Tuma bonded with her “wind sisters” and has ridden with them every year since. This year, she has organized a gathering for the out-of-town motorcyclists and locals on July 31at the Wind River Hotel and Casino, where she has worked in front-desk reservations for the past 15 years. The event begins at 7 p.m. in the casino’s Spring Mountain Room. Along with a prayer ceremony, there will be a special viewing of the movie, “We Ride for Her,” that was filmed by the Red Sand Project during the 2022 ride.
Strong women, strong voices
Although Tuma’s family has not experienced violence, she knows many residents on the Wind River Indian Reservation who have. Among them is Nicole Wagon, who lost two of her daughters. In 2019, Wagon’s 30-year-old daughter, Jocelyn Watt, was murdered in her home along with her boyfriend, Rudy Perez. A year later, the body of her 23-year-old daughter was discovered in a field on the reservation. Law enforcement claimed she died of drugs and hypothermia, but Wagon contends to this day that she was murdered.
It’s these two women that Tuma honors on the red ribbons she wears during the ride.
“Corrine and the other riders are bringing awareness to missing and murdered Indigenous women, and I applaud their efforts,” Wagon said. “My hope is that it helps others to not give up and to find justice.”
Tuma agreed: “We need to start somewhere to find our missing loved ones and advocate against the violence.”
Her own wheels
Tuma has been riding motorcycles for the past 27 years. She started riding when a former coworker began dating a guy with a motorcycle.
“I didn’t have my own bike, so I’d hop on the back of someone else’s bike,” she recalled.
That changed when a group of male motorcyclists came into the casino one day. Among the riders was Paul, the man who would become her second husband. The couple rode together until she purchased her own Harley-Davidson bike.

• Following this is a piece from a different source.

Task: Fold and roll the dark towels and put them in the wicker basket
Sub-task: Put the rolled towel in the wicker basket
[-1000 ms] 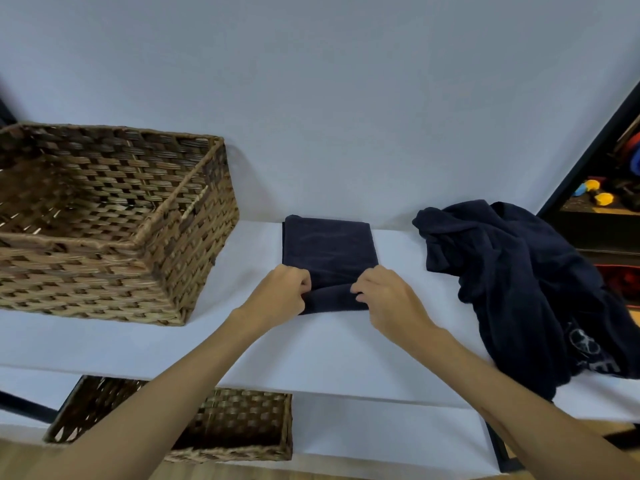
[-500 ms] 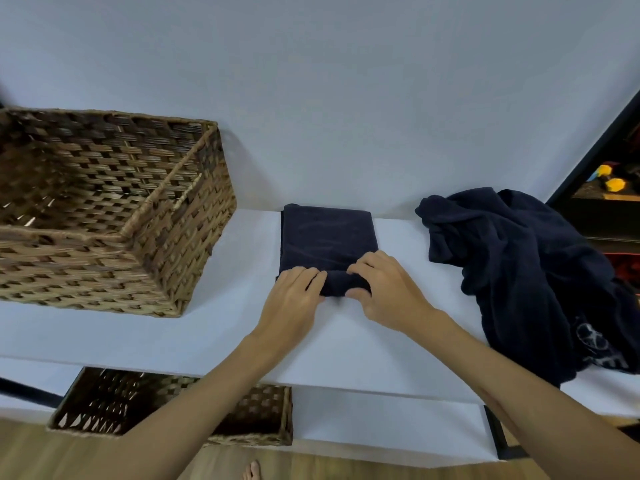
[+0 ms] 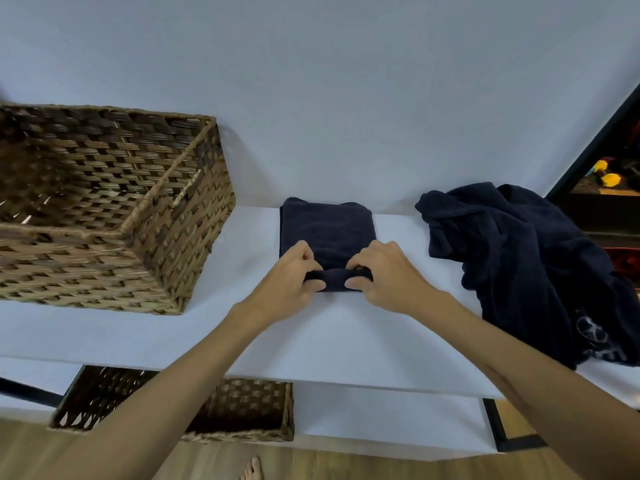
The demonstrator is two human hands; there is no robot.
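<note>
A dark navy folded towel (image 3: 327,228) lies flat on the white shelf top (image 3: 214,327), near the wall. Its near end is curled into a tight roll, and both hands grip that roll. My left hand (image 3: 289,282) pinches the roll's left end. My right hand (image 3: 384,275) pinches its right end. The large wicker basket (image 3: 194,237) stands empty at the left of the shelf, about a hand's width from the towel. A crumpled heap of dark towels (image 3: 519,271) lies at the right and hangs over the front edge.
A second, smaller wicker basket (image 3: 249,407) sits on the lower shelf below my left arm. A pale wall rises right behind the shelf. A black frame and a dark unit with yellow objects (image 3: 609,178) stand at far right. A bare foot (image 3: 252,469) shows on the wooden floor.
Both hands have rolled the towel's near end away from me, so the roll is thicker and the flat part shorter. The view has shifted slightly.
</note>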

Tuma, who is Navajo, is originally from American Fork, Utah, but was raised in the Salt Lake City area. Tuma’s dad served on the school board of the Intermountain Indian School, a Native American boarding school in Brigham City, Utah, that closed in 1984, so the family moved off the Navajo Reservation in neighboring New Mexico. During the summer, Tuma and her family returned to the reservation and lived with her grandmother, who was a midwife.
It was here that Tuma learned the arts and traditions of her family and tribe. At 18, she met her first husband, a member of the Northern Arapaho tribe, and moved to Wind River in Wyoming, where the couple raised two sons.
After the couple divorced, Tuma moved to Riverton and worked a variety of jobs, including as a dispatcher for the Bureau of Indian Affairs forestry service, until landing her current job at the casino.
Now, she’s on a mission to continue raising awareness of missing and murdered Indigenous people though the annual motorcycle ride.
“This is the time to help others,” she said. “There are a lot of strong women with strong voices. This feeling of coming together is something that lifts you up and keeps you going, and I’m proud to be among all these strong women.”